_INSTRUCTIONS FOR THE TASK_:
Whenever a picture appears in the data, skip it and write out all other material exactly.
---------- DATASET EXTRACT
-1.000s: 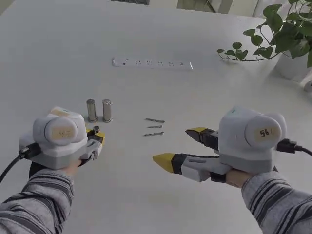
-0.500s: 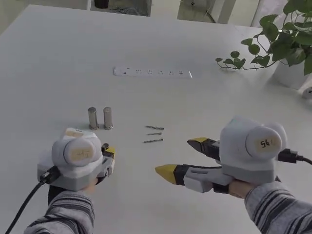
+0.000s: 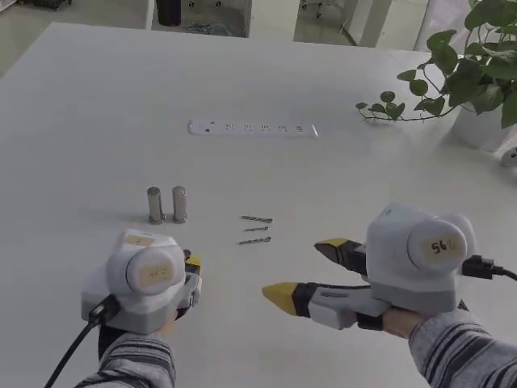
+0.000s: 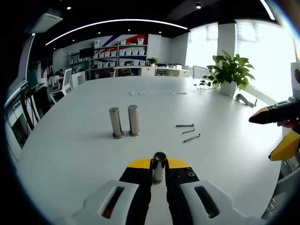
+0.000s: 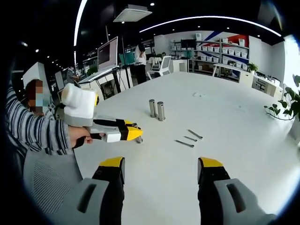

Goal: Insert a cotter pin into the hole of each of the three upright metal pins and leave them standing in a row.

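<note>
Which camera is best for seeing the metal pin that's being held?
The left gripper view. The held pin stands close up, clamped between the left gripper's yellow tips. In the head view the gripper's body hides most of it; the right gripper view shows it tiny and far off.

Smooth, matt white table (image 3: pixel 97 97). Two metal pins (image 3: pixel 154 204) are polished, softly gleaming steel. Beside the pins, cotter pins (image 3: pixel 256 229) are thin, duller grey metal. Left gripper (image 3: pixel 191 265) and right gripper (image 3: pixel 303 270): matt pale plastic shells, yellow tips.
</note>
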Tool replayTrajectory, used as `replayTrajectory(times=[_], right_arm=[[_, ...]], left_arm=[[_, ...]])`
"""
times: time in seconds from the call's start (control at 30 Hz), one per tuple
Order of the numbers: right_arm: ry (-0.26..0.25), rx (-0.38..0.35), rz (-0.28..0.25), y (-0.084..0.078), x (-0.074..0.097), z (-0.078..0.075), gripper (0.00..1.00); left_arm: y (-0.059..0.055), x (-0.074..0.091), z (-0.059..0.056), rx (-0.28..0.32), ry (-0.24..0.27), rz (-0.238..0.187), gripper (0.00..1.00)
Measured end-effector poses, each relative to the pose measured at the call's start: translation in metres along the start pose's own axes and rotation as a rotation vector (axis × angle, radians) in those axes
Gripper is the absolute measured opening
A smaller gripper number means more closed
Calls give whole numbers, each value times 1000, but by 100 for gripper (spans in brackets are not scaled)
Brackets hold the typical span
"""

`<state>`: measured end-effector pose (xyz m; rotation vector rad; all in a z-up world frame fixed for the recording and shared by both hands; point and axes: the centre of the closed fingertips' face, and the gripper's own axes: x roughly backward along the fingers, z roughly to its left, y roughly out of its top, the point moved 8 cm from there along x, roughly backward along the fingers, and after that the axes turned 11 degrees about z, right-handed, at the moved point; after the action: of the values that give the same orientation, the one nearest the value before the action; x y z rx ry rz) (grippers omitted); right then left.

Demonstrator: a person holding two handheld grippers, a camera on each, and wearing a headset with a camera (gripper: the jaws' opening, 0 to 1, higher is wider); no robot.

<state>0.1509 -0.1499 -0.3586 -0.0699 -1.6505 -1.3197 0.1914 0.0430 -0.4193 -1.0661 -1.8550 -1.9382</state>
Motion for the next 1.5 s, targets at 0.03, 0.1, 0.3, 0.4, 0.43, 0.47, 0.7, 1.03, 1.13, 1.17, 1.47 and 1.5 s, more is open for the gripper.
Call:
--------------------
_THE COMPLETED TASK_:
-1.000s: 
-0.500s: 
+0.000s: 
+0.000s: 
+0.000s: 

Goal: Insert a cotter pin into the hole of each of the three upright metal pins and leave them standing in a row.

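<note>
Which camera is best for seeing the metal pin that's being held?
The left gripper view. The held pin stands close up, clamped between the left gripper's yellow tips. In the head view the gripper's body hides most of it; the right gripper view shows it tiny and far off.

Smooth, matt white table (image 3: pixel 97 97). Two metal pins (image 3: pixel 154 204) are polished, softly gleaming steel. Beside the pins, cotter pins (image 3: pixel 256 229) are thin, duller grey metal. Left gripper (image 3: pixel 191 265) and right gripper (image 3: pixel 303 270): matt pale plastic shells, yellow tips.
</note>
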Tool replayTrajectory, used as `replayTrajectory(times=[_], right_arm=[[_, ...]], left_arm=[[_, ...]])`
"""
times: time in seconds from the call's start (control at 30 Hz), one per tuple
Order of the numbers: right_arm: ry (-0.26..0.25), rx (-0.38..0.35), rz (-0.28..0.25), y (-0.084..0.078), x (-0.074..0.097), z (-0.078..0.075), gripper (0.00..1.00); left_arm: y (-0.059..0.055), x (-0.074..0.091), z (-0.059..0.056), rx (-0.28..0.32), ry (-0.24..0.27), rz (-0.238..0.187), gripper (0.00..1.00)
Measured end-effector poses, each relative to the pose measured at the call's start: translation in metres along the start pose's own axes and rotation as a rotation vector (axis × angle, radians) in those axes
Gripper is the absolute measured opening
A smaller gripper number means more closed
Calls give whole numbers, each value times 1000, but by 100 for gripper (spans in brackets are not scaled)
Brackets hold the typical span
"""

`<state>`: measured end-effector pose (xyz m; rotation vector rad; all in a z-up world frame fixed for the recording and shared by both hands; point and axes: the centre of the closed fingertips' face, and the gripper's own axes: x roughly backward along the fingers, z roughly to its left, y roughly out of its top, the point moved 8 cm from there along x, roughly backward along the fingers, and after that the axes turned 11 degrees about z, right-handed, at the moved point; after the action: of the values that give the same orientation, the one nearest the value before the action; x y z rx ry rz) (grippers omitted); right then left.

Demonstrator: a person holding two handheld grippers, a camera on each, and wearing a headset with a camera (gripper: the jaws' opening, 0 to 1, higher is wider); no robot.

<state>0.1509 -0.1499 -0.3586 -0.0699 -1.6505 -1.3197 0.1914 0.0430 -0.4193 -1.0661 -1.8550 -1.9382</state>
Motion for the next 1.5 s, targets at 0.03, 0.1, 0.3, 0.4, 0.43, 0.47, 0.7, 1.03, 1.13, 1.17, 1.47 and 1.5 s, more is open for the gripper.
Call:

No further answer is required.